Il ressort des termes de la décision attaquée, qu’un délai de dix jours a été imparti à M. C... à compter de sa réception pour faire valoir d’éventuelles observations sur les réductions envisagées, et qu’il lui a été précisé que cette décision n’entrerait en vigueur que passé ce délai. Si le préfet de Maine-et-Loire fait valoir que cette décision du 3 juin 2021 a été précédée d’un courrier du 15 avril 2021, précisant les anomalies constatées lors du contrôle opéré sur son exploitation, le montant des pénalités applicables et ses modalités de récupération par compensation sur les paiements à venir au titre de la MAEC PL_LBVA_ZH1A, il ressort toutefois de ce courrier du 15 avril 2021, que l’anomalie relevée correspond à l’ « absence de plan de gestion en 1ère année incluant un diagnostic de l’état initial établi par une structure agréée » entrainant le reversement de la somme de 585,15 euros au titre de l’année 2015 et de la même somme au titre de l’année 2016, alors que les anomalies mentionnées dans la lettre de fin d’instruction du 3 juin 2021 ne correspondait pas à cette anomalie. Ainsi, le courrier du 15 avril 2021 ne saurait être regardé comme ayant informé M. C... des anomalies constatées lors du contrôle effectué sur son exploitation. Par suite, M. C... est fondé à soutenir que la décision du 3 juin 2021 est intervenue au terme d’une procédure irrégulière.

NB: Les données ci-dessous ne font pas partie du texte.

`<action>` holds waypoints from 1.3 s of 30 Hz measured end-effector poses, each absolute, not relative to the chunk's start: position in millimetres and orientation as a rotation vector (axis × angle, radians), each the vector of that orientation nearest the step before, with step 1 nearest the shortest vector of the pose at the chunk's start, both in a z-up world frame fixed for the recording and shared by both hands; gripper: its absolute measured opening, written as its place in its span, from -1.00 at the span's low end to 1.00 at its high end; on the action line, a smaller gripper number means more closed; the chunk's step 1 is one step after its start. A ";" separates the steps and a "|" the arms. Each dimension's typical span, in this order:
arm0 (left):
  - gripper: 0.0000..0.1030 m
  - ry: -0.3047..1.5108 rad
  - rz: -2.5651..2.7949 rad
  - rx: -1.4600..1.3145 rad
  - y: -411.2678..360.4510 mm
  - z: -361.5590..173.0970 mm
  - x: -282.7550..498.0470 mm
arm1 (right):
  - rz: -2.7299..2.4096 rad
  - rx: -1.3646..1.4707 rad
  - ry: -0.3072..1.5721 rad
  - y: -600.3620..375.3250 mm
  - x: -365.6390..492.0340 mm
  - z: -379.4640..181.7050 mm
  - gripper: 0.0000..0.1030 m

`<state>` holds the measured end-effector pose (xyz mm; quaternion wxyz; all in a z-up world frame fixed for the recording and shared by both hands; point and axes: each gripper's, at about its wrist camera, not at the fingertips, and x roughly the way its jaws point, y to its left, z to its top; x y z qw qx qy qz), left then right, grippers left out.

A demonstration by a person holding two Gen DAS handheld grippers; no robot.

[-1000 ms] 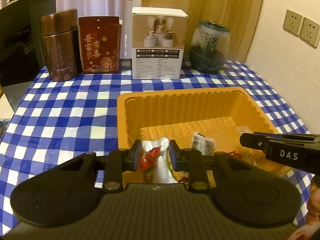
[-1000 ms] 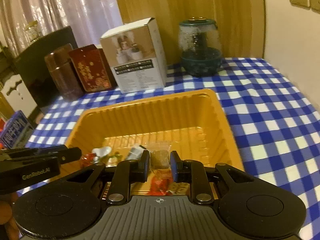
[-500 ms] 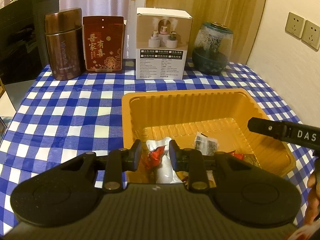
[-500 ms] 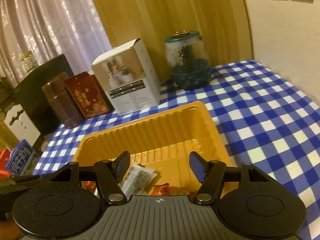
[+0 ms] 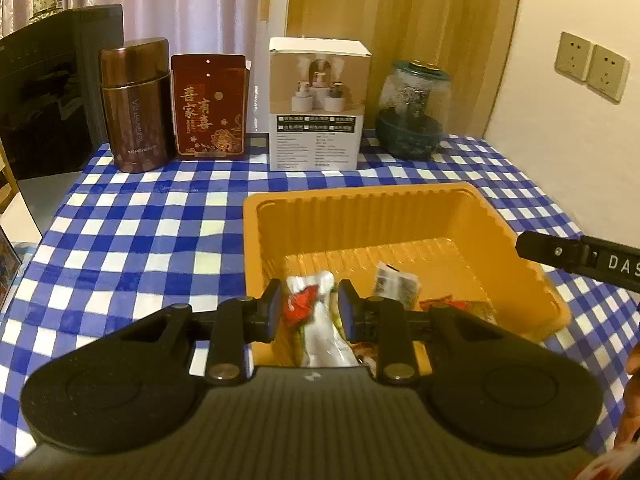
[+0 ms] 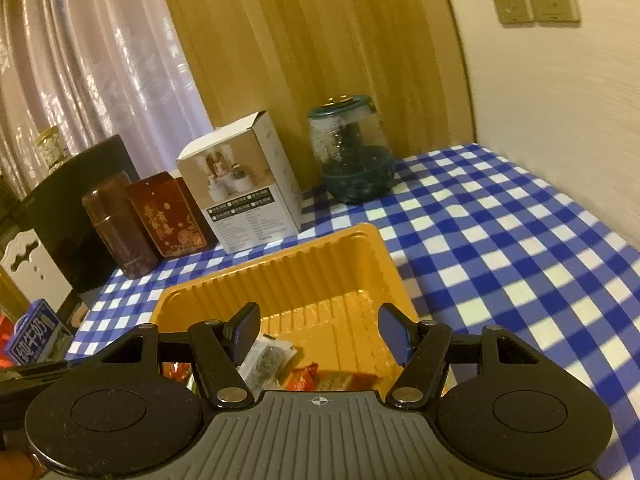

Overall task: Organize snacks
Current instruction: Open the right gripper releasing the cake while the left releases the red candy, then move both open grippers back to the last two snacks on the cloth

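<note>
An orange plastic tray (image 5: 360,208) sits on the blue checked tablecloth (image 5: 140,232); it also shows in the right wrist view (image 6: 280,276). My left gripper (image 5: 308,312) is shut on a white and red snack packet (image 5: 316,312) held over the tray's near edge. Inside the tray lie a clear packet with dark contents (image 5: 396,284) and red wrapped snacks (image 5: 448,304). My right gripper (image 6: 320,336) is open and empty above the tray; the clear packet (image 6: 268,360) and a red snack (image 6: 304,376) lie below it. Its finger shows in the left wrist view (image 5: 576,258).
At the table's back stand a brown canister (image 5: 136,104), a red box (image 5: 210,106), a white carton (image 5: 318,104) and a green glass jar (image 5: 414,108). A black appliance (image 5: 52,92) stands at back left. A wall (image 5: 580,128) bounds the right side.
My right gripper opened, let go of a snack into the tray, and rose up and back. My left gripper stayed shut on its packet and lifted slightly.
</note>
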<state>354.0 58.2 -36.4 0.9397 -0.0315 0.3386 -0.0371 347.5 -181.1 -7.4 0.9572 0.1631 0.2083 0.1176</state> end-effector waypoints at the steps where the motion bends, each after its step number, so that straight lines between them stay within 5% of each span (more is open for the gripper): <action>1: -0.49 0.689 -0.077 -0.066 57.1 -36.0 349.5 | 0.236 0.333 0.426 -182.2 342.8 -7.7 0.27; 39: -0.47 0.772 -0.103 -0.140 41.9 -63.3 169.9 | 0.192 0.395 0.561 -202.6 166.0 -55.3 0.27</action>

Il résulte de ce qui précède, sans qu’il soit besoin d’examiner les autres moyens de la requête, que M. C... est fondé à demander l’annulation de la décision du 3 juin 2021.

Sur les frais d’instance :

Il y a lieu, dans les circonstances de l’espèce, de mettre à la charge de l’Etat une somme de 1 500 euros au titre des frais exposés par M. C... et non compris dans les dépens.

D E C I D E :


Article 1er : La décision du 3 juin 2021 du préfet de Maine-et-Loire est annulée.

Article 2 : L’Etat versera à M. C... une somme de 1 500 euros au titre de l’article L. 761-1 du code de justice administrative.

Article 3 : Le présent jugement sera notifié à M. A... C... et à la ministre de l’agriculture et de la souveraineté alimentaire.

Copie en sera adressée au préfet de Maine-et-Loire.


Délibéré après l'audience du 24 septembre 2025, à laquelle siégeaient :


Mme Claire Chauvet, présidente,

Mme Claire Martel, première conseillère,


Mme Justine-Kozue Kubota, conseillère.


Rendu public par mise à disposition au greffe le 6 novembre 2025


La rapporteure,

Justine-Kozue B...
La présidente,

Claire Chauvet



La greffière,




Théa Chauvet

La République mande et ordonne à la ministre de l’agriculture et de la souveraineté alimentaire en ce qui la concerne ou à tous commissaires de justice à ce requis en ce qui concerne les voies de droit commun, contre les parties privées, de pourvoir à l'exécution de la présente décision.